The University of Toronto released a draft last Wednesday for a stand-alone policy to prevent sexual violence on all U of T campuses, following a 40-point recommendation report made by an expert panel earlier last August.

Bill 132 of the provincial law requires universities to have a policy effective by January 2017 that addresses any sexual violence that students experience. The bill also states that there should be a process of how to respond to violent situations.

Three expert panels were established to advise U of T president Meric Gertler, and vice-president and provost Cheryl Regehr: one panel on sexual violence policies, chaired by Law Professor and Provost of Trinity College Mayo Moran; one on education and prevention of sexual violence, chaired by Professor Gretchen Kerr; and a sexual violence climate survey advisory board, chaired by Professor Sandy Welsh.

Among the points made in the draft based on the expert panel’s recommendations was outlining a statement of commitment on sexual violence.

“All members of the University of Toronto (“the University”) community should have the ability to study, work and live in a campus environment free from Sexual Violence, including Sexual Assault and Sexual Harassment,” reads a point in the statement of commitment section in the draft.

Other points in the draft policy recognize and address the needs of historically-marginalized group members. The draft also addresses the confidentiality of students affected by sexual violence, stating that confidential counselling and support should be made available as soon as possible to any U of T member who is affected by a sexual violence situation.

“The University will limit sharing of information to those within the University who need to know the information for the purposes of implementing this Policy, including providing accommodation and interim measures, and the investigation and decision-making processes; and taking corrective action resulting from those processes,” states part of the confidentiality section.

The draft, nonetheless, states that in case there is a risk to the health and safety of one of the victims, like harming oneself or others, confidentiality cannot be maintained, as the university is required by law to disclose the information in such cases.

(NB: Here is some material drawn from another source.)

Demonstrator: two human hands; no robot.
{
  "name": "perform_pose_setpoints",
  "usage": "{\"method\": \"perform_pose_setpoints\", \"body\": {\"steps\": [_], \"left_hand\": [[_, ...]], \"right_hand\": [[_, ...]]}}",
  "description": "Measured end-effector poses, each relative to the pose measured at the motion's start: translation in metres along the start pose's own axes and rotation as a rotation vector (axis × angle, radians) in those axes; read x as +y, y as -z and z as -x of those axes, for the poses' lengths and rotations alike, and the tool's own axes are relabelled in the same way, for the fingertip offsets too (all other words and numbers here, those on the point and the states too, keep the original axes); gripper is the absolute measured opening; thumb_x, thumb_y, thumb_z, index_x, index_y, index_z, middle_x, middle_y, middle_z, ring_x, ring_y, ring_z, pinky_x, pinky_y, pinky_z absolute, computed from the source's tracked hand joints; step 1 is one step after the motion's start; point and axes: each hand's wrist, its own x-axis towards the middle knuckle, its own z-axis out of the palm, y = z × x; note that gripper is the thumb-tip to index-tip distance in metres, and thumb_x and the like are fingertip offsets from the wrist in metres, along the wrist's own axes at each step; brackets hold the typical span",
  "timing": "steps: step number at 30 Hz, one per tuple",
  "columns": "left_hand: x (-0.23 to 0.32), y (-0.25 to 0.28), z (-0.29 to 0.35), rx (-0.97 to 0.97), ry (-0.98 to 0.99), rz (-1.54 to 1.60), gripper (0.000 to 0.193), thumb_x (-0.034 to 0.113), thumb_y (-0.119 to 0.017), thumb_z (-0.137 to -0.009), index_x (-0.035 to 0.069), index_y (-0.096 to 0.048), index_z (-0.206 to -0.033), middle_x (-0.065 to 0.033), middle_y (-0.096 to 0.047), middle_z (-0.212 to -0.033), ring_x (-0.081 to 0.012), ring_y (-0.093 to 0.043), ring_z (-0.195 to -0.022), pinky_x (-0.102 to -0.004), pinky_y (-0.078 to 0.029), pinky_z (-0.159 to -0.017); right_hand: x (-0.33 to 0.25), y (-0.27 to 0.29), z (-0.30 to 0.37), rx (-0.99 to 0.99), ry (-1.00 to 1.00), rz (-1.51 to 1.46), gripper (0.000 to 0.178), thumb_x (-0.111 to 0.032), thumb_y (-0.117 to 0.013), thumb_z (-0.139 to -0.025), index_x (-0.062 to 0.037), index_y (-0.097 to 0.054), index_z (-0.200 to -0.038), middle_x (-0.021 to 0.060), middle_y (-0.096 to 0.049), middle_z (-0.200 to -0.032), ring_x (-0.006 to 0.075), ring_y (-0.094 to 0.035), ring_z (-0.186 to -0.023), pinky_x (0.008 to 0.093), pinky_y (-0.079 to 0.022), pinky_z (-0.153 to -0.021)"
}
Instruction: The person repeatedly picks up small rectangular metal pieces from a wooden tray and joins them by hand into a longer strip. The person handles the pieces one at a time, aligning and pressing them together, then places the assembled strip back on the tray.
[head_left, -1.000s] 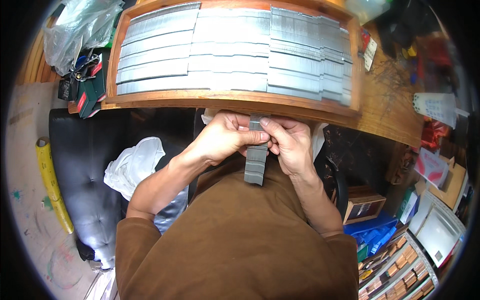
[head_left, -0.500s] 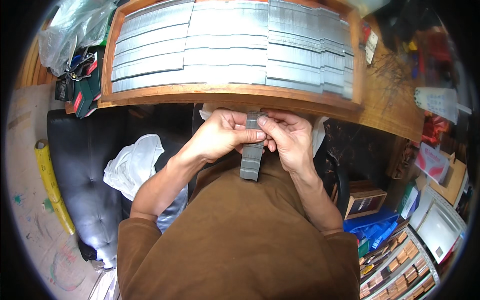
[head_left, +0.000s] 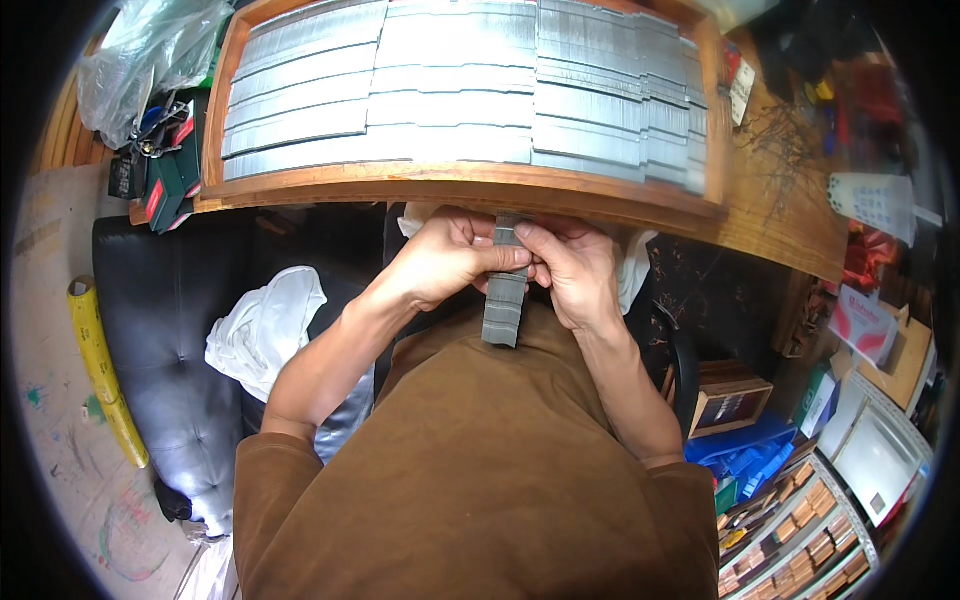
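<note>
Between both hands, just below the front edge of the table, is a narrow stack of thin grey strips (head_left: 503, 300), its lower end hanging toward my brown shirt. My left hand (head_left: 450, 255) closes on it from the left, thumb lying across its face. From the other side my right hand (head_left: 575, 262) grips it, thumb pressed near the upper part. The fingers behind the stack are mostly hidden, and the tabletop edge lies right above its top end. Above the hands, a wooden tray (head_left: 470, 180) holds overlapping rows of flat silver-grey pieces (head_left: 450, 110).
Dark green boxes (head_left: 172, 185) and a clear plastic bag (head_left: 150, 65) sit left of the tray. A plastic cup (head_left: 872, 200) stands at the table's right. On the left are a black padded seat (head_left: 170, 330), a white cloth (head_left: 265, 330) and a yellow roll (head_left: 105, 375).
Both hands and the grey stack have moved slightly upward, closer to the table edge. Both hands keep hold of it.
</note>
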Motion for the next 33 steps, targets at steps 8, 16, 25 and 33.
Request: {"method": "perform_pose_setpoints", "body": {"steps": [8, 16, 25, 33], "left_hand": [[-0.0028, -0.0036, 0.0002, 0.017, -0.032, 0.08, 0.02, 0.016, -0.076, -0.092, 0.002, -0.074, -0.106, -0.0078, -0.077, -0.09, -0.0135, -0.074, -0.081, -0.0227, -0.058, -0.063], [-0.0004, -0.0051, 0.0031, 0.021, -0.032, 0.089, 0.02, 0.016, -0.076, -0.092, 0.002, -0.075, -0.106, -0.0083, -0.077, -0.092, -0.0138, -0.074, -0.08, -0.024, -0.059, -0.065], [0.0013, -0.0079, 0.0058, 0.001, -0.031, 0.126, 0.02, 0.018, -0.075, -0.093, 0.003, -0.075, -0.106, -0.008, -0.078, -0.093, -0.0143, -0.074, -0.081, -0.0239, -0.058, -0.066], [-0.0013, -0.0082, 0.0063, 0.016, 0.006, 0.115, 0.02, 0.021, -0.074, -0.094, 0.004, -0.075, -0.106, -0.0066, -0.078, -0.094, -0.0126, -0.074, -0.082, -0.0246, -0.057, -0.068]], "right_hand": [[0.0004, 0.0029, -0.0019, -0.024, 0.001, -0.028, 0.016, 0.0, -0.071, -0.092, 0.0069, -0.07, -0.107, 0.008, -0.07, -0.087, 0.0064, -0.054, -0.057, 0.02, -0.044, -0.05], [-0.0016, 0.0032, -0.0019, -0.035, 0.01, -0.027, 0.017, -0.001, -0.072, -0.092, 0.0071, -0.069, -0.107, 0.0087, -0.07, -0.087, 0.0069, -0.054, -0.057, 0.0203, -0.044, -0.05], [-0.002, 0.0055, -0.0015, -0.05, 0.003, -0.032, 0.016, -0.002, -0.073, -0.092, 0.0073, -0.069, -0.105, 0.009, -0.07, -0.086, 0.007, -0.054, -0.057, 0.0204, -0.045, -0.05], [-0.0037, 0.0055, -0.0011, -0.059, 0.007, 0.005, 0.017, -0.003, -0.073, -0.092, 0.0069, -0.069, -0.105, 0.0081, -0.069, -0.084, 0.0066, -0.054, -0.057, 0.02, -0.043, -0.05]]}}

A tri-campus Sexual Violence Prevention and Support Centre has also been established. According to the draft, the centre will “assist in triage, reporting and providing support for individual Members of the University Community who have experienced Sexual Violence.”

The centre was one of the recommendations in a report passed by the Presidential and Provostial Advisory Committee to the university last February, before establishing the expert panel. The committee included U of T undergraduate and graduate students, as well as staff and faculty.

In an open letter to the university, the Association of Part-time Undergraduate Students addressed their concerns regarding the recommendations made by the Presidential and Provostial Advisory Committee last February. The letter was signed by UTMSU, Scarborough Campus Student Union, University of Toronto Graduate Student Union, the LGBTOUT as well as several other clubs.

Concerns mentioned in the letter included the committee’s “failure to meaningfully engage with marginalized communities.” APUS also mentioned in the letter that the analysis of the report was “limited”, and that it lacked a “broad-based approach to the elimination of sexual and gender-based violence at the University.”

Ellie Adekur, a Ph.D. student in sociology and the founder of U of T’s Silence is Violence, points out that the generalized training process set in place for sexual assault counselors is concerning.

“It’s not that the recommendations aren’t good, because they are. I just think that they’re very vague,” said Adekur.

“Even if there is a policy that outlines what we’re going to do about sexual assault, […] what happens when the people in power abuse their power? What happens if they’re wrong or intimidate people? There’s really no sense of recourse.”

UTMSU’s VP equity Maleeha Baig also expressed concern over the representation of marginalized student groups.

“We have advocated that the new policy must encompass the realities of our most marginalized students and seek to create meaningful support for survivors; we do not just want to see the administration simply mark off a policy checkbox,” said Baig.

Baig also stated that the union feels that there could have been more student conversations with the university. UTMSU is instead planning on holding their own student-led consultations.